What you are asked to do: Exactly the lines from the one with "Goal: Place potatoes" through the last line of the listing must be given again.
'''
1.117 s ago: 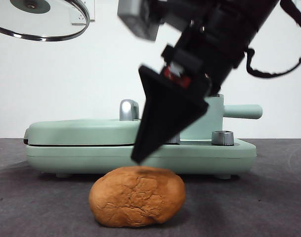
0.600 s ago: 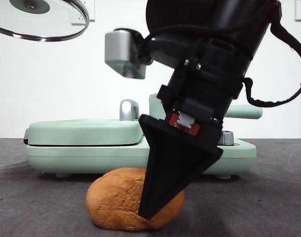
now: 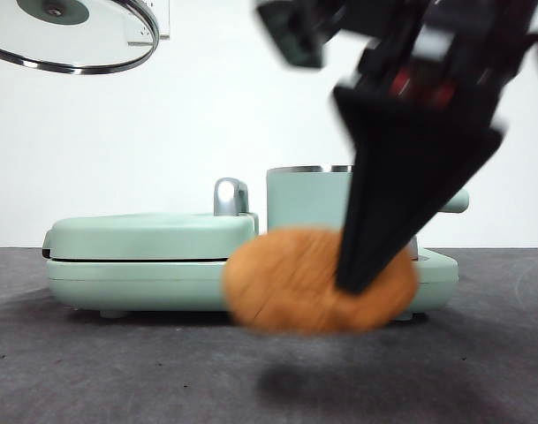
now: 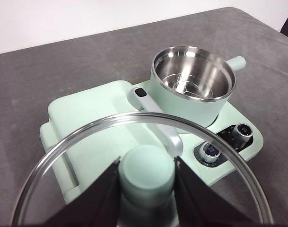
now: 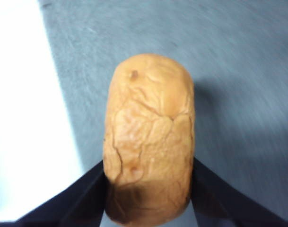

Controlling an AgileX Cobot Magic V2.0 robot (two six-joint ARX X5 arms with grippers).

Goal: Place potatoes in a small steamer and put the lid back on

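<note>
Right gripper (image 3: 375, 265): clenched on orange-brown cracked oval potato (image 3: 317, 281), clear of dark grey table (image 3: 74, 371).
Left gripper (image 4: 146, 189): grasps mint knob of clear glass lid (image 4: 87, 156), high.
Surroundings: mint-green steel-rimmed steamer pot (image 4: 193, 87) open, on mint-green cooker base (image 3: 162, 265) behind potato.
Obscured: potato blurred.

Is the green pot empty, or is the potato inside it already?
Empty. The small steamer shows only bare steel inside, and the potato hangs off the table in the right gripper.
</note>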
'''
Solution:
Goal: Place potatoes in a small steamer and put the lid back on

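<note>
Right gripper (image 3: 375, 265): clenched on orange-brown cracked oval potato (image 3: 317, 281), clear of dark grey table (image 3: 74, 371).
Left gripper (image 4: 146, 189): grasps mint knob of clear glass lid (image 4: 87, 156), high.
Surroundings: mint-green steel-rimmed steamer pot (image 4: 193, 87) open, on mint-green cooker base (image 3: 162, 265) behind potato.
Obscured: potato blurred.

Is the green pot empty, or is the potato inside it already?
Empty. The small steamer shows only bare steel inside, and the potato hangs off the table in the right gripper.
</note>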

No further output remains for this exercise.